SOURCE DATA:
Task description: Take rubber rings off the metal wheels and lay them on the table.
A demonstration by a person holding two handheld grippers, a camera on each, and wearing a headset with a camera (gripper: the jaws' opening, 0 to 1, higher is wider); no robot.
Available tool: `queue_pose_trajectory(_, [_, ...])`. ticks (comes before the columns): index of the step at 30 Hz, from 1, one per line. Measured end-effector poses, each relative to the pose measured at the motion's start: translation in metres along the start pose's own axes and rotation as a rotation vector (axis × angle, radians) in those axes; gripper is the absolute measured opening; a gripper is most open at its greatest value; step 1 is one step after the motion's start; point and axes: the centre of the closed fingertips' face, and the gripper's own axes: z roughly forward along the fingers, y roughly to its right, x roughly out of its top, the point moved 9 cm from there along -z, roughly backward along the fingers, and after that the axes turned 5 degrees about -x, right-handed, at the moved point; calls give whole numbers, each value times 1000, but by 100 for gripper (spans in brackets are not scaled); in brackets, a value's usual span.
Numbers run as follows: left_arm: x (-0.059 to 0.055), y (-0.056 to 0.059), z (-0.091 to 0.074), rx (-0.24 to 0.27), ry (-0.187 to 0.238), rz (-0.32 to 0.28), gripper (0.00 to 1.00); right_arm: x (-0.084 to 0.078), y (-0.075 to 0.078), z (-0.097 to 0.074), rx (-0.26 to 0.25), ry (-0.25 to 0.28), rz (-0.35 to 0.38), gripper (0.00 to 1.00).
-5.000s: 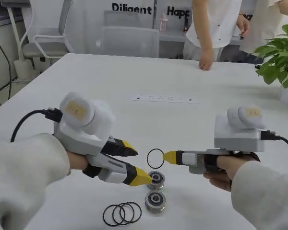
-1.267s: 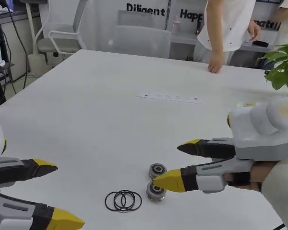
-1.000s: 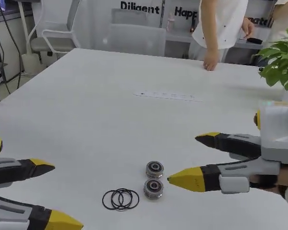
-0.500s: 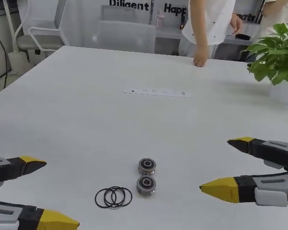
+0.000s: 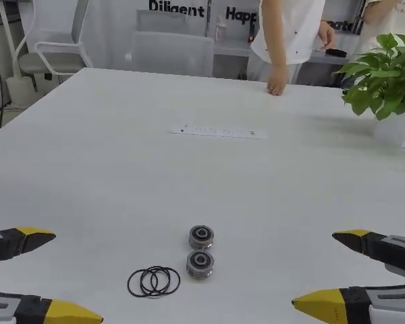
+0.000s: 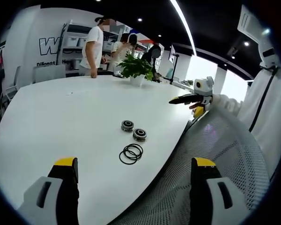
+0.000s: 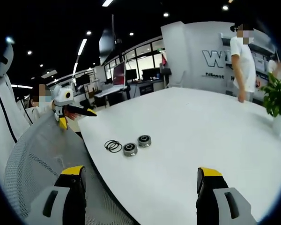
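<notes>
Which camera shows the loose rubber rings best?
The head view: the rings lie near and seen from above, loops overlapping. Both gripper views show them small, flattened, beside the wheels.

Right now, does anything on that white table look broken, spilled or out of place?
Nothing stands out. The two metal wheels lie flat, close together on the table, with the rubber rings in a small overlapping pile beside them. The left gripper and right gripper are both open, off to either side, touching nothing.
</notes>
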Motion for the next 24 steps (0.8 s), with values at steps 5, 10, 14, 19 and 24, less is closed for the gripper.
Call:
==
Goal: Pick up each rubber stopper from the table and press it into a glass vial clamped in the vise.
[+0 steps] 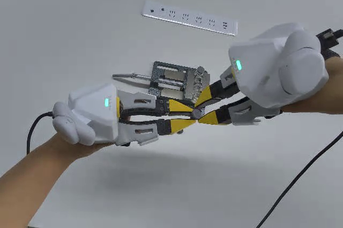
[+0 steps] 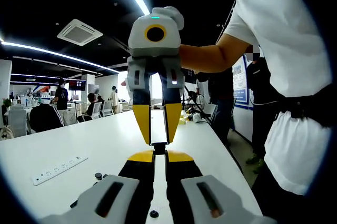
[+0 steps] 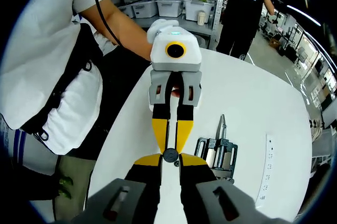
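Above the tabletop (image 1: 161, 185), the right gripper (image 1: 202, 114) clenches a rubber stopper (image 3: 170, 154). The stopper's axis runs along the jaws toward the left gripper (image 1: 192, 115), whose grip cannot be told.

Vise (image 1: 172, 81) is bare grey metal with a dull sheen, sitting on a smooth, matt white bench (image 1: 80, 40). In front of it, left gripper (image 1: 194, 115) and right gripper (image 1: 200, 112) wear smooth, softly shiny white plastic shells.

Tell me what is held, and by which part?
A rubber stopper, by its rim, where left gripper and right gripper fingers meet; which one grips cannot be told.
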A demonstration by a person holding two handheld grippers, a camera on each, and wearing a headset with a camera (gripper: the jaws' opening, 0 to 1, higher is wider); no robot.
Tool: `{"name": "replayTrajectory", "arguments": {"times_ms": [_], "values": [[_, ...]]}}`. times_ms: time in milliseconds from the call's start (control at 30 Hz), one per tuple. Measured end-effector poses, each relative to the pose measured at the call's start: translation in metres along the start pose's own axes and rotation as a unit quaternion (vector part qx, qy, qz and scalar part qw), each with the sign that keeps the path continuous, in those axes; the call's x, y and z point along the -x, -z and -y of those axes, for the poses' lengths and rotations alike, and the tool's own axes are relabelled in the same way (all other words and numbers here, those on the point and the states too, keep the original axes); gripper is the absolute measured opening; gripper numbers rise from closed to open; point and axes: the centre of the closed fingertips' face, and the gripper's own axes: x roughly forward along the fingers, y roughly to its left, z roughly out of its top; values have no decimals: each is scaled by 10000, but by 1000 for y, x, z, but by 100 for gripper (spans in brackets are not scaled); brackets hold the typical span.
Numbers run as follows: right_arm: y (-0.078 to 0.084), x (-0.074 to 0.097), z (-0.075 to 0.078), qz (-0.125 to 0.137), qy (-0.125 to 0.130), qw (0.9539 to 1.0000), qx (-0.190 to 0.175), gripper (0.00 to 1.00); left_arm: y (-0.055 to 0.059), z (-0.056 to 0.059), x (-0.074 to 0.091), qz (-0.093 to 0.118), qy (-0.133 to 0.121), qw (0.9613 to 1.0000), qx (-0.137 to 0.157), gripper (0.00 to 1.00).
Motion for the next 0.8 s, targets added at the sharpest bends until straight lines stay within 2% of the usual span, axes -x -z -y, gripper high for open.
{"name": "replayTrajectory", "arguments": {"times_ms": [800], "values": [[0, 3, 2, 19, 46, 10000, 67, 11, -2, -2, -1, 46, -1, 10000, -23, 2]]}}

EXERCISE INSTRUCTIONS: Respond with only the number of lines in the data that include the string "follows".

SOLUTION FOR THIS PROBLEM: 2